To clarify: is the fantasy of the romance genre the story of two people finding true love? Or is the fantasy something more, something like the characters themselves, or the setting, or the story (not the result)?
Maybe this is a question that every reader has to answer for themselves. Maybe the answer for someone looking at the genre as a whole is the same as what “a man with two penises says when his tailor asks him if he dresses to the right or the left”–yes.*
I had this question shoved in my face a couple weeks ago when I was reading a discussion on some romance forum/blog or another. I don’t remember the context of the discussion, but rather the number of women who opined that OF COURSE the point of romance is the hot studly man you don’t have in real life. OF COURSE the point is some exotic or fantastic locale you cannot live in as your normal life. OF COURSE the point is some crazy story that would never actually happen to you. All of which made me cringe away from the discussion and wonder if I am some kind of anomolous freak in the population of romance readers, that all of those things they list as being the point are turn-offs to me (at least in a general sense–I’m not saying a novel couldn’t overcome them, just that I would not read a book because of them and might, in fact, avoid books that have them).
Then I calmed myself with thoughts of the various romances I have read and loved over the years that have not been like that, that have been the kind I like–quieter stories about two people who fall into a love I can actually believe in (versus a panting lust). Obviously both types have an audience.
As a writer I thought back to this question the other day, when I was contemplating basing a (future) hero off my Parliament crush, who is starting to bald and not notably tall and while trim enough to look healthy, certainly not a six-pack ab type of man. I could not think of a single romance hero with any of those traits. I have seen discussions complaining about the lack of “realistic” men in the genre on romance sites, as well, but I have to wonder…is the reason books never got published with that kind of hero because of NY editorial taste, or what NY editors perceived as the taste of the “average” romance reader, OR because readers don’t actually want less than perfect heroes?

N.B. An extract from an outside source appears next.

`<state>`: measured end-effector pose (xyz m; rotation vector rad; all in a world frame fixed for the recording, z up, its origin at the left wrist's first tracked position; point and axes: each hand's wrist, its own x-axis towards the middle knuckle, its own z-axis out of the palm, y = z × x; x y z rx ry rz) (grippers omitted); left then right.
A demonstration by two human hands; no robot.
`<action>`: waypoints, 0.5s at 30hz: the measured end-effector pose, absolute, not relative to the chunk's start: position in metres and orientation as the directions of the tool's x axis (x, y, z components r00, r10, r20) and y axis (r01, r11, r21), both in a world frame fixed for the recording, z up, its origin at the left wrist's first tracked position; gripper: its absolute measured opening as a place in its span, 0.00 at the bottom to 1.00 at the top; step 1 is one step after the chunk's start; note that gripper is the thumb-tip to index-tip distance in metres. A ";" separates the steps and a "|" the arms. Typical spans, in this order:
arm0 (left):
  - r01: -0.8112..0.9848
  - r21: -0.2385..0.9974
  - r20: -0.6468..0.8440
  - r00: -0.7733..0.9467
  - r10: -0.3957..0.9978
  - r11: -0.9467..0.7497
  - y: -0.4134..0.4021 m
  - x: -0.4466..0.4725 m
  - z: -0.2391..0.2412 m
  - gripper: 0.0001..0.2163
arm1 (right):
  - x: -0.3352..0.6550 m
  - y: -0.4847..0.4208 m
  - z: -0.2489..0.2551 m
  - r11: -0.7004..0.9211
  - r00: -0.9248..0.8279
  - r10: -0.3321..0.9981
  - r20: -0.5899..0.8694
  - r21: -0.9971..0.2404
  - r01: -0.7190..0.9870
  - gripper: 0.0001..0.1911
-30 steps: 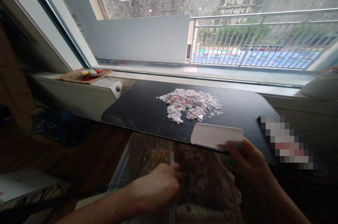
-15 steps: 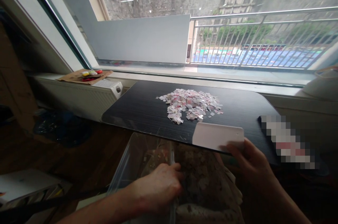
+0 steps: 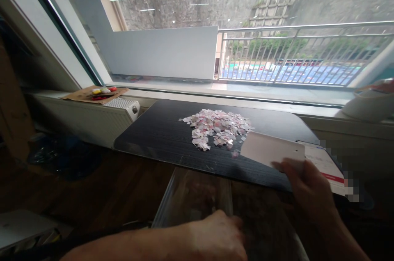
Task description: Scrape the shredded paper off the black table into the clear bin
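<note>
A loose pile of small pinkish-white paper pieces (image 3: 218,123) lies on the black tabletop (image 3: 154,142). My right hand (image 3: 310,183) grips a flat pale plastic scraper (image 3: 271,148) by its right end. The scraper is over the table, its left edge close to the pile's lower right side. Below the table's front edge, my left hand (image 3: 218,234) is closed at the right rim of a clear plastic bin (image 3: 168,197). Its fingertips are partly hidden and dim. The bin's contents are too dark to make out.
A clipboard with papers (image 3: 326,162) lies at the table's right end. A radiator (image 3: 92,119) on the left carries cardboard (image 3: 70,95) with small coloured items. The window (image 3: 160,2) rises behind the table, and a white rounded object (image 3: 369,103) sits on the right sill.
The scraper in my right hand has moved right and up toward the pile's right side. My left hand and the bin have shifted right. The view has tilted slightly.
</note>
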<state>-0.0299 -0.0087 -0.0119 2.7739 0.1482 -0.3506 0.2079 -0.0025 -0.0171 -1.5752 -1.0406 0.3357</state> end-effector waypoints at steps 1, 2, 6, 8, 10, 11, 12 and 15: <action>0.136 0.347 -0.303 0.953 0.026 -0.928 -0.009 -0.023 -0.016 0.11 | 0.205 0.001 -0.018 0.062 0.546 0.769 0.332 -0.889 0.453 0.10; 0.150 0.356 -0.325 0.945 0.028 -0.922 -0.009 -0.016 -0.021 0.11 | 0.203 0.003 -0.019 0.064 0.535 0.772 0.342 -0.880 0.470 0.09; 0.179 0.368 -0.450 0.893 -0.006 -0.912 -0.009 -0.002 -0.029 0.12 | 0.199 0.008 -0.029 0.075 0.506 0.783 0.362 -0.862 0.501 0.11; 0.166 0.365 -0.447 0.894 -0.017 -0.916 -0.009 -0.001 -0.029 0.13 | 0.198 0.007 -0.032 0.093 0.463 0.811 0.359 -0.859 0.504 0.12; 0.152 0.356 -0.426 0.905 -0.016 -0.922 -0.009 -0.001 -0.028 0.14 | 0.196 0.004 -0.033 0.103 0.452 0.812 0.369 -0.853 0.512 0.12; 0.147 0.354 -0.414 0.910 -0.014 -0.924 -0.009 -0.002 -0.028 0.14 | 0.195 0.003 -0.032 0.104 0.459 0.803 0.379 -0.849 0.519 0.13; 0.146 0.353 -0.406 0.914 -0.011 -0.924 -0.009 -0.002 -0.027 0.13 | 0.193 0.002 -0.031 0.105 0.468 0.792 0.392 -0.842 0.529 0.13; 0.152 0.358 -0.418 0.908 -0.013 -0.921 -0.009 -0.003 -0.025 0.10 | 0.188 -0.003 -0.029 0.125 0.435 0.797 0.419 -0.818 0.561 0.13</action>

Then there is another problem with “perfect” heroes, and that is the lowest-common-denominator vision of perfection. My personal complaint about much of the romance I read is that the characters are, essentially, interchangeable. This phenomenon is similiar to that of rom-com movies, where you can almost predict the “personality” of characters because they are always the same. The books that are memorable for me are memorable because the characters are so uniquely suited to one another that you could not picture them happy with anyone else…
…the books where it’s obvious the two characters are not just two equitably good-looking and socally-positioned people who decide to marry. I mean, let’s be honest, that is what most romance is…characters who discover how “sweet/smart/funny” each other are and have never found that with anyone else (mostly because they’ve never had a real relationship with anyone else), so they decide it must be twue luv. But you leave the book with the impression that any person with the same traits would have come to the same place with the character. I suppose in that sense all that’s left for a reader to hang onto IS the fantasy of super-attractive physicality or interesting setting or crazy story.

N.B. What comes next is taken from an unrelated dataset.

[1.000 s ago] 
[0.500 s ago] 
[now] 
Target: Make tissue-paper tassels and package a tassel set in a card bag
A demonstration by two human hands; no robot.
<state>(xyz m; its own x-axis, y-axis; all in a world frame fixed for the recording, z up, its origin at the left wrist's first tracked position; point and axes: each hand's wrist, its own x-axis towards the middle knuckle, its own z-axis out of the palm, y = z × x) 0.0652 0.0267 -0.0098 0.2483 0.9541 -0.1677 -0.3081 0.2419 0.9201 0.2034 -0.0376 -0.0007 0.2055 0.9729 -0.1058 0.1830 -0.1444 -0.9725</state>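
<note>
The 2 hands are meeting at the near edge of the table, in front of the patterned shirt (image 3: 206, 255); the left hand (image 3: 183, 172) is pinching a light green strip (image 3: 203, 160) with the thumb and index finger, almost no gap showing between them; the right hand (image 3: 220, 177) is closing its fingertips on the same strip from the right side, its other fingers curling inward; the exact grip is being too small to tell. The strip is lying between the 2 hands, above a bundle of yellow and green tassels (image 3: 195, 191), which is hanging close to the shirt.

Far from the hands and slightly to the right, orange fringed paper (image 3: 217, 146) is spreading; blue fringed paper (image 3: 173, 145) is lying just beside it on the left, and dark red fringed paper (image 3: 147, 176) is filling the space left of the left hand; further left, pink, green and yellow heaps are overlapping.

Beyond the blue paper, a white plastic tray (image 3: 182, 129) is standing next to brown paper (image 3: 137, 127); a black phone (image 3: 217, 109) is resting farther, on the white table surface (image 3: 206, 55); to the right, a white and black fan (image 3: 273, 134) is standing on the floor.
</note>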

But I prefer my characters to be more unique and therefore memorable than that. I mean, put any typical rom-com in contrast to a movie like Secretary, which shows two people who probably could not be with anyone else. THAT is a memorable love story.
So what part of romance is the fantasy–do readers want to be able to project themselves into it, in which case most of the characters need to be kind of generic, OR do they want a story of a love that could not happen between two different people than the ones in the story, even if it means they could not see themselves in it?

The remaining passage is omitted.